Growth like this comes with huge personal sacrifice. In the beginning – for the first couple of years in fact – I was drowning. Locked to my phone every hour of the day and night, desperately trying to respond to every message I received and terrified I would miss something from someone who needed help. I’d had no training – there’s no Community Leadership MBA – and was not equipped to deal with some of the things I was told. But I wanted to help. I quickly tried to recruit volunteers to launch more runs and help meet the needs of women who clearly wanted to make a change in their lives.

Growth like this comes with tension at home too – nagging from families (“get off that bloody phone!”), and sacrificing friends who get tired of you cancelling events.  Perhaps they think we’re wasting time on social media and don’t see what we’re doing as meaningful work.
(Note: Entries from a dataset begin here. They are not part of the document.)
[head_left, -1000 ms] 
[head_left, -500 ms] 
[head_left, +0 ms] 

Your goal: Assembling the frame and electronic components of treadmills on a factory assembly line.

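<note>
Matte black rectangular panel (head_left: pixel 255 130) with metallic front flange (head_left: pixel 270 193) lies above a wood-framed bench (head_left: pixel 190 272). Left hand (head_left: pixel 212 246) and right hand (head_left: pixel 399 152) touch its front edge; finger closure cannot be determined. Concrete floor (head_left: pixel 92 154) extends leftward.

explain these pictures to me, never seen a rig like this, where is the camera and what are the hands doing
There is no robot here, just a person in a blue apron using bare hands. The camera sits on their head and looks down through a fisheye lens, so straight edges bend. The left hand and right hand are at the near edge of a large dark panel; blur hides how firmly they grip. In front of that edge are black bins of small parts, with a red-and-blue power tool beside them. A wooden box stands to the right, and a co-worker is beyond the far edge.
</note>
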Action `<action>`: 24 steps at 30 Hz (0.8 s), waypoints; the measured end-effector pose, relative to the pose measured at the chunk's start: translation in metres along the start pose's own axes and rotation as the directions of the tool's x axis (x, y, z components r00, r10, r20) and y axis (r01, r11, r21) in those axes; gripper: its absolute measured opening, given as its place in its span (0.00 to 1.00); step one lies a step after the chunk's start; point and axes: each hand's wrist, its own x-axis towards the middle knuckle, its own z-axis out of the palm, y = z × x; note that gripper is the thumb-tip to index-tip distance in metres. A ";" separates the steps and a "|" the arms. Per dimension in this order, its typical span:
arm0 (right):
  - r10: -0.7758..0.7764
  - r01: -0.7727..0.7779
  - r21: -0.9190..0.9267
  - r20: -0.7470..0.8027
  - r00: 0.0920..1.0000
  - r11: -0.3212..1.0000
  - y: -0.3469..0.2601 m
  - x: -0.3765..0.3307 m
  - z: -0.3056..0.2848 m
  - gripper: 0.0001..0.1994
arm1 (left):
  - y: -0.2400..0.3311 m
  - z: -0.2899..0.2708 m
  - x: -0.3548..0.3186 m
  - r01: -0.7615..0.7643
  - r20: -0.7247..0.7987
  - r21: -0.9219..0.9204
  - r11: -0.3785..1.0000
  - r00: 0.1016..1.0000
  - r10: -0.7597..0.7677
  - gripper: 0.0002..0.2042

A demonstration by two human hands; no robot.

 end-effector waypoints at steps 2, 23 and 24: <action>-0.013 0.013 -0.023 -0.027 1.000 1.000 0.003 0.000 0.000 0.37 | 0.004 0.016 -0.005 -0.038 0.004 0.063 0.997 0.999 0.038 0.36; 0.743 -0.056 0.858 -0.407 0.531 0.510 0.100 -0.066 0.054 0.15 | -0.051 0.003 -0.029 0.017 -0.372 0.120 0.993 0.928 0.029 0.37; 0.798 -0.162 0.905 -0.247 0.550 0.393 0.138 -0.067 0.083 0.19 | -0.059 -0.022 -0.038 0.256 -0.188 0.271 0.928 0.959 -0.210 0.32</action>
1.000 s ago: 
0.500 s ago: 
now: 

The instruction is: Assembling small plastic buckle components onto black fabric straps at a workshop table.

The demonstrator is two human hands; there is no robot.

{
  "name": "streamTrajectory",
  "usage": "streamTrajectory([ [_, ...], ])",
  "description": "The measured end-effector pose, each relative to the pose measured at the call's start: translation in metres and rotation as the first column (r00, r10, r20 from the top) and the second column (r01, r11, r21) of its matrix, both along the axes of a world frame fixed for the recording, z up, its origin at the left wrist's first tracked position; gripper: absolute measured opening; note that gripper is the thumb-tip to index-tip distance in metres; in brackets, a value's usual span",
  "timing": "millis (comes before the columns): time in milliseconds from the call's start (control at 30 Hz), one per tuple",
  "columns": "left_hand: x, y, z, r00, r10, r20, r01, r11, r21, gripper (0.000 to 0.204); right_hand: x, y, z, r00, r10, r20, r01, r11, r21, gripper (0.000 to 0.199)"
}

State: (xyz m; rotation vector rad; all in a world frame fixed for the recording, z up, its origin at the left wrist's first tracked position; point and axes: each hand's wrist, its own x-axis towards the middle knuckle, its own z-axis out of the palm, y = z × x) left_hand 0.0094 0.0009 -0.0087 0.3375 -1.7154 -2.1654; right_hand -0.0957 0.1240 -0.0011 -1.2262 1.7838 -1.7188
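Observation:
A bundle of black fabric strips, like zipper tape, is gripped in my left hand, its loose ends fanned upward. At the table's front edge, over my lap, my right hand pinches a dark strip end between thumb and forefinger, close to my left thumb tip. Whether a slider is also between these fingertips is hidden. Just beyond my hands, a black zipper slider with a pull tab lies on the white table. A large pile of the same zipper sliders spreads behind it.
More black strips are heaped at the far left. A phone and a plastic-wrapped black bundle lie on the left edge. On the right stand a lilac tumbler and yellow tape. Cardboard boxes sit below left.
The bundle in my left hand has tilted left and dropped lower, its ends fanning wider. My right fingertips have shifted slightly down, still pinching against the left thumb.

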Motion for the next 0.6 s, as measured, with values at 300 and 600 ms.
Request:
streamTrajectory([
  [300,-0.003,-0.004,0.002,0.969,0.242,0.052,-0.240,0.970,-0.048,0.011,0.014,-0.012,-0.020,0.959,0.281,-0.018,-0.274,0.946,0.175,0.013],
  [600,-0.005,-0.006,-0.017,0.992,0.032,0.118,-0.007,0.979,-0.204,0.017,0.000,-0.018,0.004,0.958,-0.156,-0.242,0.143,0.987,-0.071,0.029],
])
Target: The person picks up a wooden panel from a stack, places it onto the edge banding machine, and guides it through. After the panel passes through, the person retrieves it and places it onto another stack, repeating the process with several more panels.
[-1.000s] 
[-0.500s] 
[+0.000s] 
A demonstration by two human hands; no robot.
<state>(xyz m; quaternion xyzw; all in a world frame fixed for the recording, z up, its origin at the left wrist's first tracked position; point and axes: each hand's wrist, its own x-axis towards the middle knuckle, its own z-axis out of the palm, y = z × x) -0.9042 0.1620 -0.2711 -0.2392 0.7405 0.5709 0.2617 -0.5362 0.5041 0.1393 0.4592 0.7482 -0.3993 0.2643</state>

It’s deeply ironic that the majority of meaningful community building work like this, whilst seemingly very ‘public’, is mostly unseen and solitary. It’s driven by individuals with passion and commitment and purpose, but lacking funding, experience or the organisational framework to sustain such a pace of growth. It comes with so much influence and potential to change people’s lives – but without the money, training and resources to truly sustain it. It’s the slightly surreal experience of winning awards, media interest and meeting royalty, while secretly worrying about how to replace the kids outgrown school clothes.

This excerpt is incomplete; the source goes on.